E hoje, também para mim é uma alegria ter vindo aqui para me encontrar convosco, porque hoje todos juntos, na Missa, encontraremos Jesus e juntos percorremos um trecho do caminho.
Recordai sempre isto: a vida é um caminho. É um caminho! Um caminho para encontrar Jesus. No final e sempre. Uma senda onde não encontramos Jesus não é uma via cristã. É próprio do cristão encontrar Jesus, contemplá-lo, deixar-se fitar por Jesus, porque Ele olha para nós com amor, ama-nos deveras, gosta muito de nós e olha sempre para nós. Encontrar Jesus é também deixar-se olhar por Ele. «Mas Padre, tu sabes - um de vós poderia dizer-me - tu sabes que esta senda para mim é um caminho torpe, porque eu sou um grande pecador, cometi muitos pecados... como posso encontrar Jesus?». Mas tu sabes que as pessoas que Jesus mais procurava eram os maiores pecadores, e por este motivo repreendiam-no; e o povo, as pessoas que se julgavam justas, diziam: mas este não é um profeta verdadeiro, olha como está bem acompanhado! Andava com os pecadores... E Ele dizia: vim para aqueles que têm necessidade de saúde, que precisam de cura, e Jesus purifica-nos dos pecados. E no caminho, nós - todos pecadores, somos todos pecadores - até quando erramos, quando cometemos um pecado, Jesus vem e perdoa-nos. E este perdão, que recebemos na Confissão, é um encontro com Jesus. Encontremos sempre Jesus.

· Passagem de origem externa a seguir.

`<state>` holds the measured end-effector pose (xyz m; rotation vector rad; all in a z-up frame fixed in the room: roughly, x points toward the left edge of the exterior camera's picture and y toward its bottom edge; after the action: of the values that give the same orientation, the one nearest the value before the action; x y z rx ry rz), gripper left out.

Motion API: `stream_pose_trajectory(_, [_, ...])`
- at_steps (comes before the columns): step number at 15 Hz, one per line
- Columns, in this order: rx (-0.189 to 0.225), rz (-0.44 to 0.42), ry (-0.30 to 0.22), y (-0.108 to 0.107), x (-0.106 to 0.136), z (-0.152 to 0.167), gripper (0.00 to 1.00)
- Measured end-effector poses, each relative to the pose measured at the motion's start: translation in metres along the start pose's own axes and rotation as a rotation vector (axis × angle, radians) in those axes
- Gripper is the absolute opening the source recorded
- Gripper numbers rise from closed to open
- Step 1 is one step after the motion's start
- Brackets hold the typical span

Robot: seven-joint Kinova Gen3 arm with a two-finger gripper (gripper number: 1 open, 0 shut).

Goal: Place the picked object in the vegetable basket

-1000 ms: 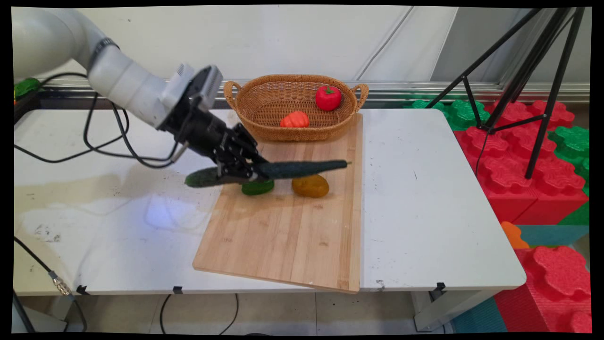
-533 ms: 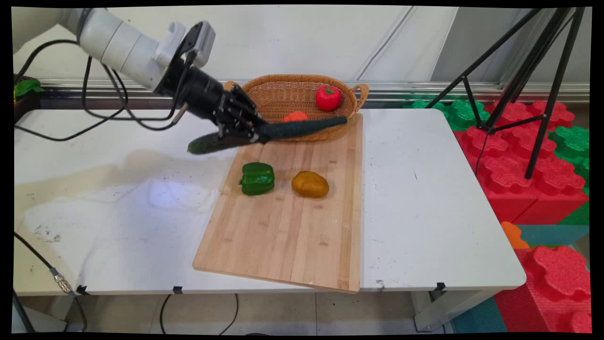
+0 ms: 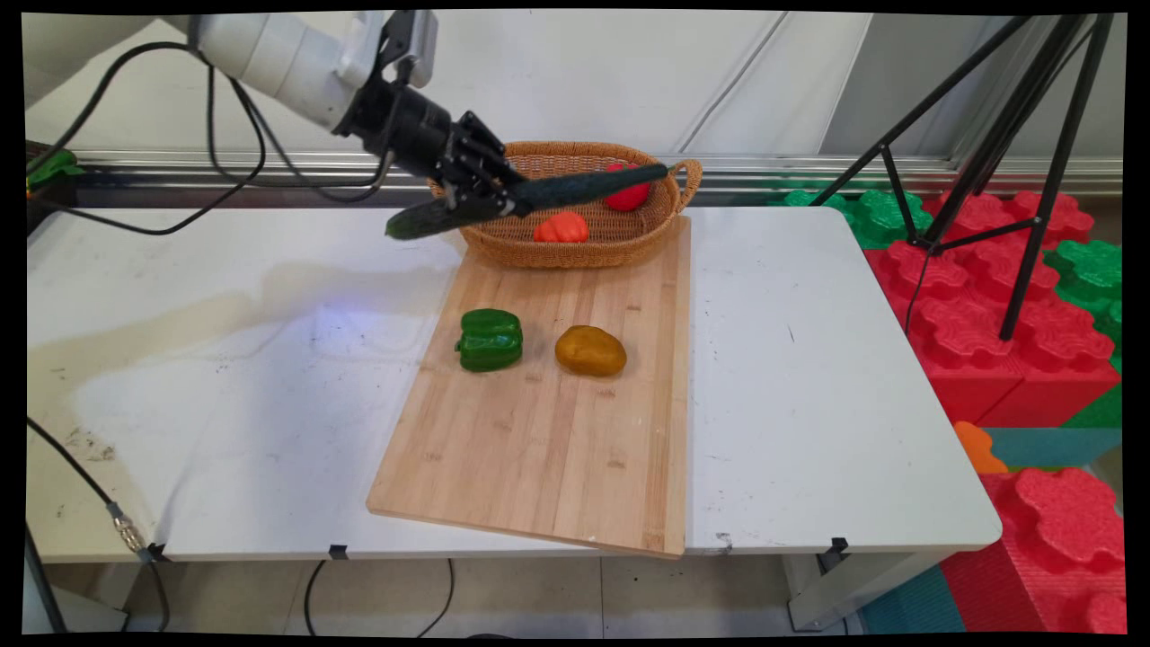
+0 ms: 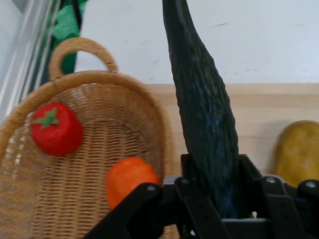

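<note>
My gripper (image 3: 490,199) is shut on a long dark green cucumber (image 3: 575,188), held near its middle and lying almost level in the air. The cucumber (image 4: 202,107) hangs over the near left rim of the wicker basket (image 3: 503,235), its thin end reaching toward the right handle. In the basket (image 4: 99,149) lie a red tomato (image 4: 56,128) and an orange pumpkin-like piece (image 4: 128,179). In the main view the cucumber hides part of the tomato (image 3: 629,196), and the orange piece (image 3: 561,229) sits just below it.
A wooden cutting board (image 3: 539,449) lies in front of the basket with a green bell pepper (image 3: 490,340) and a yellow-brown potato (image 3: 590,351) on it. A black tripod (image 3: 1015,162) and red and green foam blocks (image 3: 1006,314) stand to the table's right.
The gripper has risen with the cucumber from just above the board, moving back and right until it is over the basket's near rim. The pepper, formerly half hidden, now shows fully.
</note>
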<state>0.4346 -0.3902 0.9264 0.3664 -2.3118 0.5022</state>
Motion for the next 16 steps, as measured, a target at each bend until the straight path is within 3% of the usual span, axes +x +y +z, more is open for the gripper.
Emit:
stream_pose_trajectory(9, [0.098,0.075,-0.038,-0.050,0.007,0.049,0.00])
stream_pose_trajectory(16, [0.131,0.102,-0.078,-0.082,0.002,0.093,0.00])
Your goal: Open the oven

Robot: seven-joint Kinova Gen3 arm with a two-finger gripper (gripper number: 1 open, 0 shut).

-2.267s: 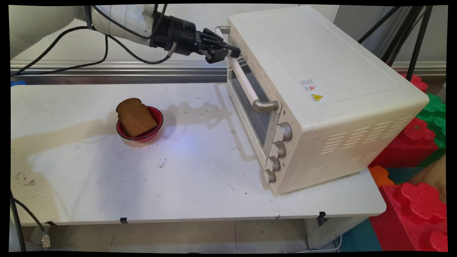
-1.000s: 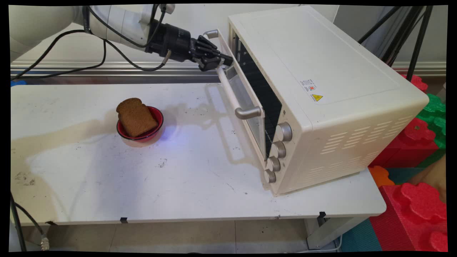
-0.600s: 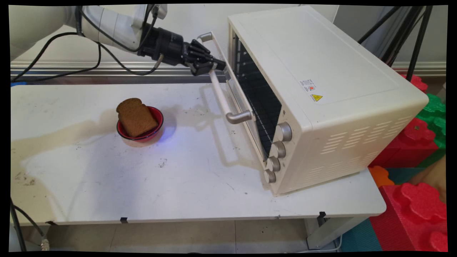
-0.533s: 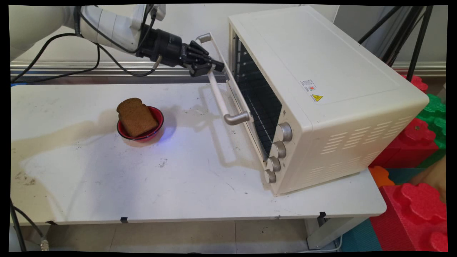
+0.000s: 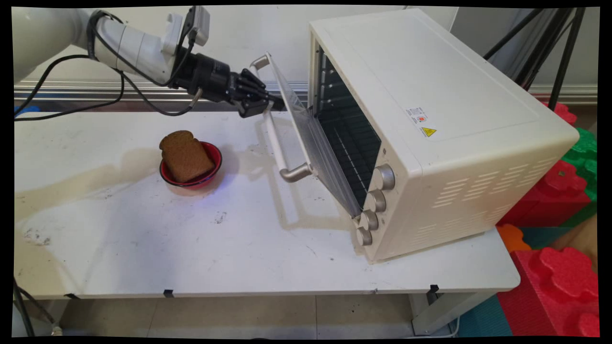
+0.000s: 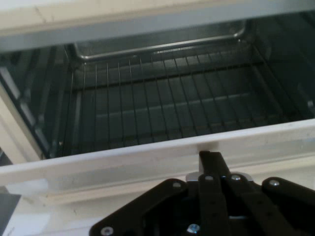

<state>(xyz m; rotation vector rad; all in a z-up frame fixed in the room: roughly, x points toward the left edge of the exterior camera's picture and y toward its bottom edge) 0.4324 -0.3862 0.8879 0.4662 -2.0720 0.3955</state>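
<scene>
Brown and rough-crusted, your slice of bread [image 5: 186, 155] leans in a glossy red bowl [image 5: 213, 162] on the scuffed white table [image 5: 191, 248], left of centre. Look right and up: the white arm reaches almost level from the upper left, black cables looping under it, and its black gripper [image 5: 266, 106] is clamped around the far end of the pale bar handle [image 5: 276, 138]. In the hand view you see the linkage drawn together behind that bar [image 6: 147, 162]. The glass door [image 5: 313, 138] hangs part-way down, tilted out from the cream, boxy oven [image 5: 444, 119], hinged at its lower edge. Inside, you can make out dark walls and a thin wire rack [image 6: 162, 108]. Four round metal knobs [image 5: 375, 203] run down the front corner, and slotted vents mark the near side panel. Farther right, red and green foam blocks [image 5: 564, 267] sit beside the table.
</scene>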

E procedamos na vida assim, como diz o profeta, rumo ao monte, até ao dia em que se realizar o encontro definitivo, quando pudermos fitar aquele olhar tão bonito, tão lindo, de Jesus! Nisto consiste a vida cristã: caminhar, ir em frente unidos, como irmãos, amando-nos uns aos outros. Encontrar Jesus. Vós, os nove, concordais? Vós desejais encontrar Jesus na vossa vida? Sim? Isto é importante na vida cristã. Hoje, com o selo do Espírito Santo, vós recebereis a força para percorrer este caminho, para ir ao encontro de Jesus. Sede corajosos, não tenhais medo! A vida é este caminho. E o presente mais bonito é encontrar Jesus. Em frente, ânimo!